» **YOUR GOAL**
Work out how many lines below contain the word "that". Only the number is wanted.

» **SUPPLIED DATA**

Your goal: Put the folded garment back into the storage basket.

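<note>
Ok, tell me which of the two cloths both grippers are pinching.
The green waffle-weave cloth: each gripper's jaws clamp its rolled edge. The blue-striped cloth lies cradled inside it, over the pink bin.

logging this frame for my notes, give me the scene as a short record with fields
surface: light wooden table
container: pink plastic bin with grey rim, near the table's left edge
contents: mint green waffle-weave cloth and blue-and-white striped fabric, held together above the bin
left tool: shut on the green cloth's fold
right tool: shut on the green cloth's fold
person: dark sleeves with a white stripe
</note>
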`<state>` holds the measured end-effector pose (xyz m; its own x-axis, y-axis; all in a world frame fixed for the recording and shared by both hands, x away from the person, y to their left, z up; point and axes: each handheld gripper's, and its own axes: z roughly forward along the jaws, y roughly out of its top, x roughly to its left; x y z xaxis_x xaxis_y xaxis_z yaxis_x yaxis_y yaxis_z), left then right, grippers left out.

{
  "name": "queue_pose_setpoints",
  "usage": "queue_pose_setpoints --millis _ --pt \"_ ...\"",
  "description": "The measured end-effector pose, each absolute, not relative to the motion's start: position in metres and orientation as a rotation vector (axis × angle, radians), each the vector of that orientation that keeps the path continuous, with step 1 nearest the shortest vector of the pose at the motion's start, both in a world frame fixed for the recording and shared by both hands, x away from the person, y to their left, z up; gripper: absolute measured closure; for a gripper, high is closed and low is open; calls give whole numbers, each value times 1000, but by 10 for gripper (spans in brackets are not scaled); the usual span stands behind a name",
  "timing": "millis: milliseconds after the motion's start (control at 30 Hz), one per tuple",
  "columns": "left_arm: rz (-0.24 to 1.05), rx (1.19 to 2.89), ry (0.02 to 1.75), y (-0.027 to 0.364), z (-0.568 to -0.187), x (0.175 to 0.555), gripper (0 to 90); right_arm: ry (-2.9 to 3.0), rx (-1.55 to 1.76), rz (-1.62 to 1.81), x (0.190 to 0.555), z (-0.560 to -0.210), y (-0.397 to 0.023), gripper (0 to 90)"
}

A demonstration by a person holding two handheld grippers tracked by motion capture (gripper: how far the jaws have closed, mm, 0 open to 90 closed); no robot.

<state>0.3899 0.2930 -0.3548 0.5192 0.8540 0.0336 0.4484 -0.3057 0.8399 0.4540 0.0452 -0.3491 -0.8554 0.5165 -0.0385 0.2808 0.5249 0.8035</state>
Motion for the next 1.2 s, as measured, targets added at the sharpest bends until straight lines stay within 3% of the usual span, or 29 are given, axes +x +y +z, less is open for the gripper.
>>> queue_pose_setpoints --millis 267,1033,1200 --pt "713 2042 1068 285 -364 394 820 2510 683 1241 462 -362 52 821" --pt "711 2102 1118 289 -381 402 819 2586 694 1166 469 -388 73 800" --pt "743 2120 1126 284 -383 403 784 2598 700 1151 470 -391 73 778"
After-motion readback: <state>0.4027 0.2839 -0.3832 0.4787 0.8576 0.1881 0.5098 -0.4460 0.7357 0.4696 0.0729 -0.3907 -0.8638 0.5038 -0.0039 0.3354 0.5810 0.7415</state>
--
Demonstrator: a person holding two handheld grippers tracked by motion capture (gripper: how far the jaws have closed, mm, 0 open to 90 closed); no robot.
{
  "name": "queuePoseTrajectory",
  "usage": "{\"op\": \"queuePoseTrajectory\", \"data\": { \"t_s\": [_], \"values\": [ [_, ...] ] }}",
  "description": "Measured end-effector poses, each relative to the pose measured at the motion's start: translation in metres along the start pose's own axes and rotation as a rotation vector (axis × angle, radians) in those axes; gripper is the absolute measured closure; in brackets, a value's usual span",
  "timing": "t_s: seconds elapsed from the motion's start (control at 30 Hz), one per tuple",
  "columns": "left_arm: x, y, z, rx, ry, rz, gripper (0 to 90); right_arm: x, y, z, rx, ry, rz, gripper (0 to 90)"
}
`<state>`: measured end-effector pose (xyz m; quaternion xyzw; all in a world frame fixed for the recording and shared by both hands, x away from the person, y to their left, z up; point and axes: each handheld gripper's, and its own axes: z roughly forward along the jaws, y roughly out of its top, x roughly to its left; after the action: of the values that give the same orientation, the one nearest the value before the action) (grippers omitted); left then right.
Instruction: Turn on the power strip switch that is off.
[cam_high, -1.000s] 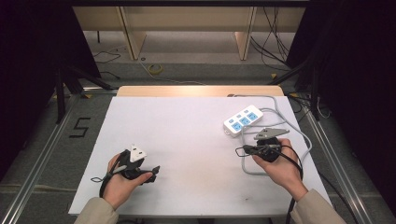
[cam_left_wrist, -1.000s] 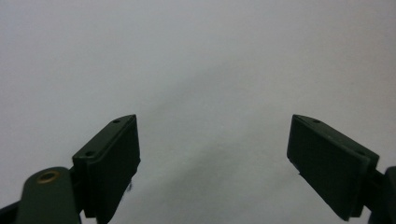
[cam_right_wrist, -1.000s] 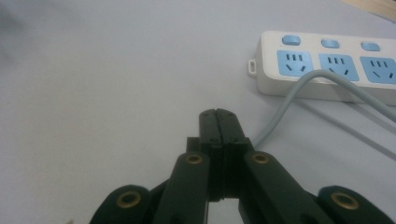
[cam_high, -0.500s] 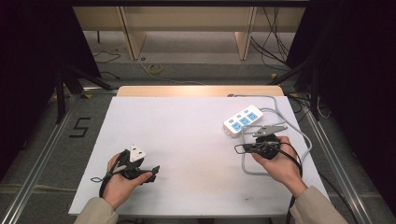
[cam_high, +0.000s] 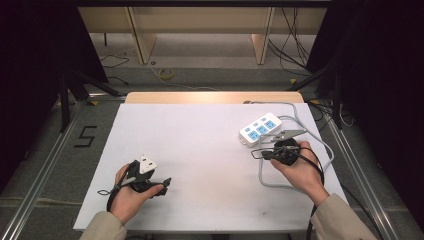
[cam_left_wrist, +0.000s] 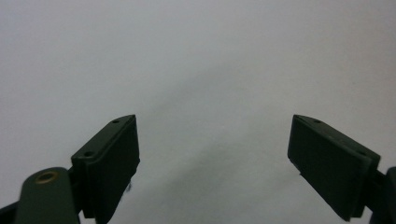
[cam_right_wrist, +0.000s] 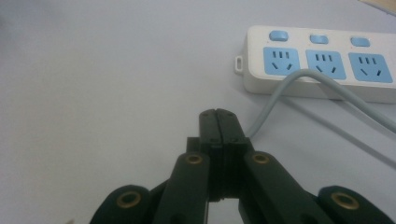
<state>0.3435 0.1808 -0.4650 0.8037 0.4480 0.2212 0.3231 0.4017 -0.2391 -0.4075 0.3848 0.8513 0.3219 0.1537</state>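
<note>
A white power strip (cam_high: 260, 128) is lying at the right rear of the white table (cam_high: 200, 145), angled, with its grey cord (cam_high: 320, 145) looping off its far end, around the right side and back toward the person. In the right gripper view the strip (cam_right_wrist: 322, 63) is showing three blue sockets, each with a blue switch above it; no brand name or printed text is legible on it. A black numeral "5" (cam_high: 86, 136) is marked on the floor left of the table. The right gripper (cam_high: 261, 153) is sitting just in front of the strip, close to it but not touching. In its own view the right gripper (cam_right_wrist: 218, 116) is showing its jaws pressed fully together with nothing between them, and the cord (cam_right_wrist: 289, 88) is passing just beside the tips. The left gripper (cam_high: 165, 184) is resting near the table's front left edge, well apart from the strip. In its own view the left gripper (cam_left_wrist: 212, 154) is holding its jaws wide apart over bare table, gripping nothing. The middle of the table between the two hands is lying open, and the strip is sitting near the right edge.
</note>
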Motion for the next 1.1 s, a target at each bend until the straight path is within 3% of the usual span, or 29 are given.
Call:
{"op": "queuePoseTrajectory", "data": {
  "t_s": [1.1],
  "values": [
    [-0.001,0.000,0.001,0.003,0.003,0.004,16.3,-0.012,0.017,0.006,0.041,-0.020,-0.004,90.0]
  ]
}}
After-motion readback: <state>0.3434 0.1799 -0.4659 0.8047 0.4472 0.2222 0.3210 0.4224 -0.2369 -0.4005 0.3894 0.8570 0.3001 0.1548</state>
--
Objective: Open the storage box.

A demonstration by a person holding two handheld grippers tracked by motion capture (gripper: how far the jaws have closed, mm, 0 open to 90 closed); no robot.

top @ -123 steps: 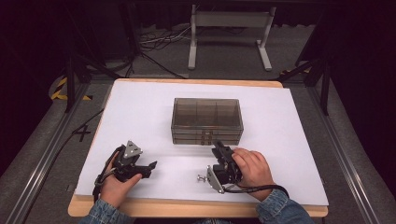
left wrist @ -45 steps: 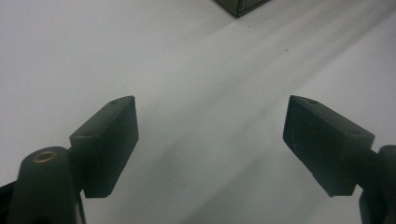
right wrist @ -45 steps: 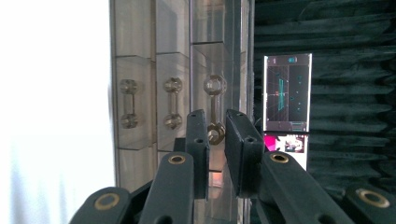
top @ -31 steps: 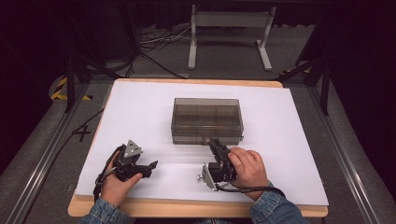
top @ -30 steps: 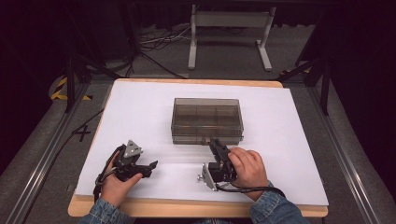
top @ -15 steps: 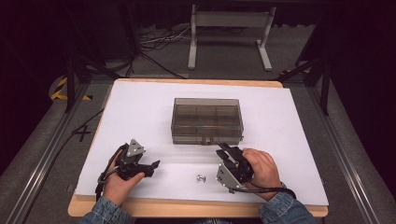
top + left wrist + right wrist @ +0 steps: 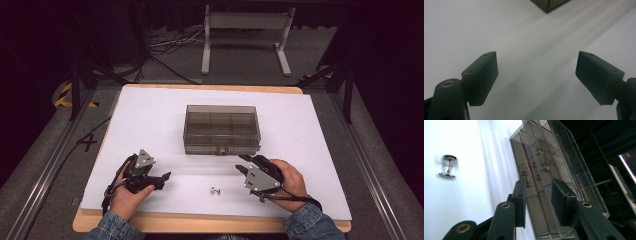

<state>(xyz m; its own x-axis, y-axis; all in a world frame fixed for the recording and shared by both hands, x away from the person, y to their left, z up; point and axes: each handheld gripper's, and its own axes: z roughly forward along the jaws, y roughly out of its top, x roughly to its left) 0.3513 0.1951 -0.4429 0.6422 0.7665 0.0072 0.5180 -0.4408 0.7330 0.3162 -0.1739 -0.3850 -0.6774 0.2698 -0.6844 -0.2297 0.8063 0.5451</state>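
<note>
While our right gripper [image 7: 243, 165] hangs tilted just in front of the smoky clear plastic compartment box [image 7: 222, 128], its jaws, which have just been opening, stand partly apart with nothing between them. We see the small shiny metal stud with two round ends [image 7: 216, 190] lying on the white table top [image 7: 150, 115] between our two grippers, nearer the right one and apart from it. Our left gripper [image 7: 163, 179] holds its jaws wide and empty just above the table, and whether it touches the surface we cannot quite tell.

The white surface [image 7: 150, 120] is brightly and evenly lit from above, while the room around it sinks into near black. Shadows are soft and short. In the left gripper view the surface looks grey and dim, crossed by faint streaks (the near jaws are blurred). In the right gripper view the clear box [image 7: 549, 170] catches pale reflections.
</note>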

» **ANSWER SPACE**
3